Set out exactly, line by line, the stretch of data below that begins at the line containing "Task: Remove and" and ends at the line containing "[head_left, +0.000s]", with both ends kept.
BEGIN
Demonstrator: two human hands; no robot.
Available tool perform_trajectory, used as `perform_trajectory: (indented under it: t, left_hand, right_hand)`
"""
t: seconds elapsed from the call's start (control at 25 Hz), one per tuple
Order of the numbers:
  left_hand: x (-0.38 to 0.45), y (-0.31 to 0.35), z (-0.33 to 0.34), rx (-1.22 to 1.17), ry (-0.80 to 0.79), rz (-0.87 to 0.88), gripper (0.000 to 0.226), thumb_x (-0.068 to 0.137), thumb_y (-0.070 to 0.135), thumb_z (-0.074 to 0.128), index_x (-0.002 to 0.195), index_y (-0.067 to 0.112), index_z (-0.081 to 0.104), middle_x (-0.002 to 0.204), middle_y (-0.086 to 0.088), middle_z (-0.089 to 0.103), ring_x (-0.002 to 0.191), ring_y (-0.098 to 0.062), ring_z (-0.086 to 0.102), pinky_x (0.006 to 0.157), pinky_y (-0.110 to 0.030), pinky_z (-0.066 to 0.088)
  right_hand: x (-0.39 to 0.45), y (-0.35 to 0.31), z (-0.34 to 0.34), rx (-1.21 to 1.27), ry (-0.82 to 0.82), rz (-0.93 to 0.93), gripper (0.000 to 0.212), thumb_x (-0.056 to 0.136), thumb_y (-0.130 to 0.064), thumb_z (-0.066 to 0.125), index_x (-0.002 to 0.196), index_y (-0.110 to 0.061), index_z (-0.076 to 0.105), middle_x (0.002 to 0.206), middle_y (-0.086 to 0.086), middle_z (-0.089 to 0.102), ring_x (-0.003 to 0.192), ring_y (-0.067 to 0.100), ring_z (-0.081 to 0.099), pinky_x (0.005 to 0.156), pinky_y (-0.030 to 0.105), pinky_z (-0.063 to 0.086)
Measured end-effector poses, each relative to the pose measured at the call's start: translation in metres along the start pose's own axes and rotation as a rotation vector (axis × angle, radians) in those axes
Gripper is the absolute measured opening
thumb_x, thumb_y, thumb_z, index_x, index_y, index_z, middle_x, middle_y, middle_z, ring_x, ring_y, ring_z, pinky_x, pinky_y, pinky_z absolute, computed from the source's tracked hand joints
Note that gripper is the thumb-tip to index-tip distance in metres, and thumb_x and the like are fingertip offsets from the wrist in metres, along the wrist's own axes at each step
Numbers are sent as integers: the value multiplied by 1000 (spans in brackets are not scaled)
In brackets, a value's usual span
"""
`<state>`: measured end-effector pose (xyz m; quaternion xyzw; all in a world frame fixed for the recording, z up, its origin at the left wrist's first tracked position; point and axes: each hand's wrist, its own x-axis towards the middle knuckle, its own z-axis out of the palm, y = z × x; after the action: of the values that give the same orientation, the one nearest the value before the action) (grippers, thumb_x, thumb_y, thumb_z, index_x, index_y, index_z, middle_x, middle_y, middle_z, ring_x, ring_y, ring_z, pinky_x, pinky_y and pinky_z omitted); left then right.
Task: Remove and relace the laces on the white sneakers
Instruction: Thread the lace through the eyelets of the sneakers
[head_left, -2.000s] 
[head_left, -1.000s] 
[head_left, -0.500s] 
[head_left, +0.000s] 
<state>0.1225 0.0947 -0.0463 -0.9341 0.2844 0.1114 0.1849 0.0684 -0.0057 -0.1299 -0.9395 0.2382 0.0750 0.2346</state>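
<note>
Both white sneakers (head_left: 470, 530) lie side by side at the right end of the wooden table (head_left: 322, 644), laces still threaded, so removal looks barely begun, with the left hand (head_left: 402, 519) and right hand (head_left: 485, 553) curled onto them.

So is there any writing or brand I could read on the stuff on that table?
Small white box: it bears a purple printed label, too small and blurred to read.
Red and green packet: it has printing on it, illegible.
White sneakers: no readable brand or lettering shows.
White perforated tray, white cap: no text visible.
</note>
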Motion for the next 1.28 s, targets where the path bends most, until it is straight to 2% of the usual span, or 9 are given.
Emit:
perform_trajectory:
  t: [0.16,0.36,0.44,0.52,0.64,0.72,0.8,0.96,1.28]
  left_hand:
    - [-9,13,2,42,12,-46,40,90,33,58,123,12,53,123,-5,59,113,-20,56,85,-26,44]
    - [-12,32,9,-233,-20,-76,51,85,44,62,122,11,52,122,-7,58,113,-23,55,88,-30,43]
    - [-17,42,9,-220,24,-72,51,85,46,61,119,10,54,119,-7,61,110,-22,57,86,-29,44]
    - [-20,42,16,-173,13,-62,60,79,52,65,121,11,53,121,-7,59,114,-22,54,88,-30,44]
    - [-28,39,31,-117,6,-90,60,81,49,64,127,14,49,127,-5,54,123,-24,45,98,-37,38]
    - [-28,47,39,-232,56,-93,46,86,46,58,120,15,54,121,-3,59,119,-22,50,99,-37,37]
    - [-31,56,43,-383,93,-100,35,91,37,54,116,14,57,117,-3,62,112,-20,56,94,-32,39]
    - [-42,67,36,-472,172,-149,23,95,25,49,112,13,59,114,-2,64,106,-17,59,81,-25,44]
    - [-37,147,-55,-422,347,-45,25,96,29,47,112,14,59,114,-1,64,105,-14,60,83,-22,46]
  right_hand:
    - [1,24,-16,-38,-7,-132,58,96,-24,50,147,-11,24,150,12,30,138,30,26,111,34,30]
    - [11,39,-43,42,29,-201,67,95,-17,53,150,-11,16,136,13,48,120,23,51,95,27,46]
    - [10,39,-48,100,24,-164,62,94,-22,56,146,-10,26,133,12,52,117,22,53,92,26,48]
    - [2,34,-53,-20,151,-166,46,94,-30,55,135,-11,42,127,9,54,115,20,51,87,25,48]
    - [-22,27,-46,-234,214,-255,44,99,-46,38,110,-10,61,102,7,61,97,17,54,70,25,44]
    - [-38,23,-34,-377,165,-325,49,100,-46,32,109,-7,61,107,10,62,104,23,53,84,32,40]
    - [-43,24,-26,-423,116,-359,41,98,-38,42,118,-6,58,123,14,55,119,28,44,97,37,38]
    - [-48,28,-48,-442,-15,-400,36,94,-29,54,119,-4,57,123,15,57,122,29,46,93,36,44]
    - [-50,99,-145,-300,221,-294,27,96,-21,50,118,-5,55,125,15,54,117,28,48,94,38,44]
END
**Reply to the task**
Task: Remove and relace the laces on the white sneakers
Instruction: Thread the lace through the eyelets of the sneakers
[head_left, -2.000s] 
[head_left, -1.000s] 
[head_left, -0.500s] 
[head_left, +0.000s] 

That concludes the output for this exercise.